Маршал задумывается, как бы возвращаясь к далеким годам юности, и продолжает:

— Авиация была модой тридцатых годов, а летчики для нас, мальчишек,— кумирами. Я тоже благоговел перед людьми такой романтической профессии, но даже и в мыслях не допускал, что когда-нибудь сам буду летать. Все решил случай. В конце лета тридцать четвертого года в нашем сборочном цехе появился летчик с тремя рубиновыми квадратиками в петлицах. Это был представитель аэроклуба, и пришел он агитировать ребят записываться в планерную школу. Желающих оказалось немало. Записался и я, но скорее не из-за большого желания стать профессиональным авиатором, а потому, что все записывались. Потом многие отсеялись, а я остался. Без отрыва от производства закончил школу, стал инструктором-планеристом. Профессия авиатора увлекла меня. Одновременно осваивал самолет. Но теперь меня стала привлекать военная авиация, где, как мы тогда говорили, можно полетать на настоящих самолетах. В тридцать восьмом году поступил в школу пилотов, а потом был переведен в летное училище и, закончив его в сороковом году, направлен для прохождения службы в Западный особый военный округ. Там и застала меня война.

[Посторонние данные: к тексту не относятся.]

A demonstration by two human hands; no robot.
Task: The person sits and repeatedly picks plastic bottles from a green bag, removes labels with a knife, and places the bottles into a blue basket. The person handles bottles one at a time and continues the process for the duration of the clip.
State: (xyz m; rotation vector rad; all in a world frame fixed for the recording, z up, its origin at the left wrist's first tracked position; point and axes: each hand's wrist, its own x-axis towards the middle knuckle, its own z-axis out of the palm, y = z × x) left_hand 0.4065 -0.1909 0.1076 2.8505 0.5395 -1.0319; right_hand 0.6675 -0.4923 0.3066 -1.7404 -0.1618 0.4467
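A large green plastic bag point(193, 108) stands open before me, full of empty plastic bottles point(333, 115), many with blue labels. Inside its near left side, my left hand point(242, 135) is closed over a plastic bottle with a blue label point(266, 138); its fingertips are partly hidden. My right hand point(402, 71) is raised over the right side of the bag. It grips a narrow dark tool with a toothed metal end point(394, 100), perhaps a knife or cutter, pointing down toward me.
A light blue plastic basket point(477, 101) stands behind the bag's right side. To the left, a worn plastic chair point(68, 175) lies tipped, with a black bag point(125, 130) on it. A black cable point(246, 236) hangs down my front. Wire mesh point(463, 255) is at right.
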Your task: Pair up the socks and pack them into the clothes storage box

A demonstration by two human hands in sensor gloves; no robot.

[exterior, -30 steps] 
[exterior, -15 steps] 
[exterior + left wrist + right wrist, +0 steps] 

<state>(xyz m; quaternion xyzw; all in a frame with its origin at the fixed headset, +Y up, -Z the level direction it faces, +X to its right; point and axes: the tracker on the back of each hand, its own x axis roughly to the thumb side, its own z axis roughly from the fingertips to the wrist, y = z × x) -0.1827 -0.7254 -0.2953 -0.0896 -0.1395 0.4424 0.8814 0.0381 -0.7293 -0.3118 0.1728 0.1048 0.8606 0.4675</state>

Беседа возвращается к событиям 1942 года, о которых рассказывалось в «Комсомольской правде». Интересуюсь, долго ли пришлось находиться в госпитале.

— Нет. Мы, фронтовики, считали, что раны лучше долечивать в родном полку, в среде своих боевых друзей. А тогда, в течение всего лета сорок второго года, войска Ленинградского и Волховского фронтов вели непрерывные и тяжелые бои на земле и в воздухе. Их ожесточенность диктовалась задачей сковать побольше сил противника, не позволить ему перебросить из-под Ленинграда ни одного солдата на южное направление, где развертывалось решающее сражение. Наш полк практически не выходил из боев. Летчики совершали по четыре-пять вылетов в сутки, были вконец измотаны. Что ни день, то воздушные бои. И редко который из них обходился без потерь. Пополнение поступало в основном за счет летчиков, приходивших из госпиталей. Поэтому моему возвращению друзья были рады.

В тех тяжелейших условиях особо важное значение приобретала морально-боевая закалка летчиков. В нашем полку она была высокая. Несмотря на большое напряжение, никто не жаловался на усталость, никто не выражал и тени сомнения в нашей конечной победе. Люди уверенно шли в бой. Тогда существовало жесткое правило — за ошибки наказывать отстранением от очередного боевого вылета. И не было для летчика наказания более тяжелого. Допустил в бою оплошность, вел себя безынициативно, подвел товарища своими неумелыми действиями — расплачивайся. Беспримерное мужество и стойкость являлись нормой каждого летчика полка.